Ultimately, the telecoms operators are competing against a number of other players: the Internet giants, media companies moving into social media and communications, and transactional players such as those same banks as well as Ebay/Paypal/Skype. We suspect the industry is going to polarise as a number of associations based around different scarce resources: telcos and their licensed spectrum; commerce hubs (Google, Ebay) which introduce buyers and sellers; Microsoft, as a 3-way network effect between users, software/interactive content developers, and OEMs; and media players like Yahoo! and BSkyB/News International. Whilst the telcos think they’re competing against each other, others plot to snatch away the pie before the winner is chosen.
So if the network operators might struggle to define new application standards, they instead need to ensure they win regardless of the power struggles between the above axes of power. That means adopting a platform play around the assets the others lack. This is a much richer idea than just technical APIs, and broader than IMS. It means defining means of access to billing, distribution, logistics and support systems — in other words, the whole business, not just the network.

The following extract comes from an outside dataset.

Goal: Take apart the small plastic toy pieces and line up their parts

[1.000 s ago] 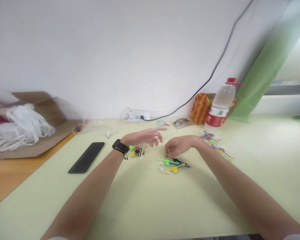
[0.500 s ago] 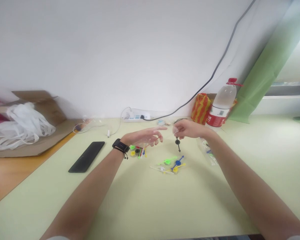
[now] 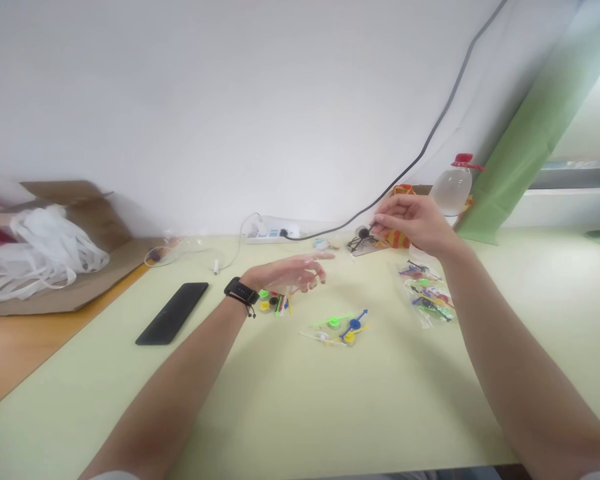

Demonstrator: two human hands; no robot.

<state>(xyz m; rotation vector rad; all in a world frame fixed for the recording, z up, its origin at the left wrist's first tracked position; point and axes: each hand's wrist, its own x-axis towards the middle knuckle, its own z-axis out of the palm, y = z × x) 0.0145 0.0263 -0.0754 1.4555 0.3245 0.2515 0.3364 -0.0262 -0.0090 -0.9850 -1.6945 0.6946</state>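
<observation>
My right hand (image 3: 407, 223) is raised near the back of the table, its fingertips pinched on a black arrow spinner (image 3: 363, 233). Dark thin items behind the spinner partly blend with it. My left hand (image 3: 295, 272) hovers with its fingers loosely stretched and apart; shiny clear film shows by the palm, and I cannot tell whether it is held. Under that hand is a cluster of coloured spinners (image 3: 265, 305), partly hidden. In front lie a green spinner (image 3: 334, 323), a blue spinner (image 3: 355, 325), a yellow spinner (image 3: 349, 338) and a white spinner (image 3: 323, 337).
Clear bags of coloured spinners (image 3: 433, 300) lie beside my right forearm. A large bottle (image 3: 453, 190) and a striped bag (image 3: 397, 239) stand behind my right hand. A black phone (image 3: 173, 313) lies left, a power strip (image 3: 270, 231) along the wall, cardboard (image 3: 85, 280) far left.
My right hand has moved up, back and to the right with the black spinner, uncovering the bagged spinners. My left hand has stayed in place.
</observation>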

Perhaps the best current example is SMS short codes. These are a very simple instance, but you can easily imagine a common platform for creating and managing these; standard means of short code business customers interfacing with the telco CRM and support systems; common interfaces to manage payments and refunds, and so on. A business platform, not (as with IMS) just a technology platform. The seed is there; it just needs watering and fertilser to grow.
The network operators will have to work together to protect their turf. This, luckily, is something they are more than accustomed to doing. It will require some careful positioning with the regulators, however, for them to see that genuine inter-system competition is emerging, and that real public benefit is being generated. Moving from technical standards to common business standards carries political risk.

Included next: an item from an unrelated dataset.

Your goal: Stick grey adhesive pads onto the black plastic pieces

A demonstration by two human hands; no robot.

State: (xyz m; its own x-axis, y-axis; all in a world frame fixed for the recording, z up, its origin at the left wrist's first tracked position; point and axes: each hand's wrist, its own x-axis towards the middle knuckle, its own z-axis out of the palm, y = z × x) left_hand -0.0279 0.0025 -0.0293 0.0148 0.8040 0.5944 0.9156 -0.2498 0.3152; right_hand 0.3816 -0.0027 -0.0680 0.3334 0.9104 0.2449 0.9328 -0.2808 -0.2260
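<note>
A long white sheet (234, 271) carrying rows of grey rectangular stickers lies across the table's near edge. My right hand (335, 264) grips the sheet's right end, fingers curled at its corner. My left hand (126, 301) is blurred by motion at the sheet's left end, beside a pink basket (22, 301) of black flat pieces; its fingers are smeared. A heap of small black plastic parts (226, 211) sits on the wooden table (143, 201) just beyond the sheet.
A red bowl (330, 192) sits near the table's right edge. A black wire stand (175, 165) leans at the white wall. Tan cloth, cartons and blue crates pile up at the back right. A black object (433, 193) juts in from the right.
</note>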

Fight for your right to profit
The “phone companies”, for want of a better term, are at risk of carrying all the costs of the physical infrastructure (network and distribution) and messy credit and fraud management, whilst receiving few of the spoils. The traditional telephony system will slowly erode, as new forms of communication that are more convenient to their context encroach, and people with powerful hubs external to the industry use their leverage to the maximum.

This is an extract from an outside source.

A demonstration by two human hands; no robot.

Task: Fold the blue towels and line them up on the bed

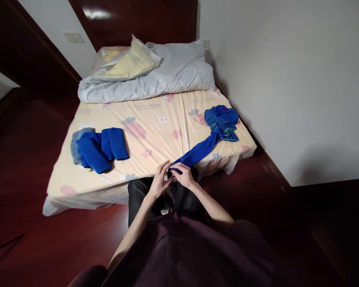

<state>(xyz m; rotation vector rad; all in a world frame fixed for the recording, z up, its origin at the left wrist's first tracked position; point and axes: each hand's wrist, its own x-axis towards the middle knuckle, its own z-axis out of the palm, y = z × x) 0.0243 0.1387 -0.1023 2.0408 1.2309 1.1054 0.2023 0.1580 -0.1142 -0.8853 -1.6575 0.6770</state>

At the moment, the telephony industry isn’t even in the ring to put up a fight, having lost its confidence following a half-decade of doldrums and decline. The worst-case outcome a decade hence is that Skype takes the 800 number business through integration with Ebay and Paypal, Yahoo the premium call revenue by extending other premium content businesses, some unheard-of upstart the consumer-to-consumer calls (“MySpace/MyTalk”?), and Microsoft/Nortel federate every business communications server. Many other combinations are plausible — pick your own bogeymen. In each case, the telco outcome is bleak.
The escape route is a “Telco Industry Inside” platform approach that ensures consistency and interoperability, low cost of development to business users, and an unaccustomed openness. The outcome may not be called PSTN 2.0, but a Telco 2.0 platform and connectivity business will most certainly lurk underneath.
Sunny days beckon if the right moves are made, even if immediate retirement to a beachside property remains a distant prospect.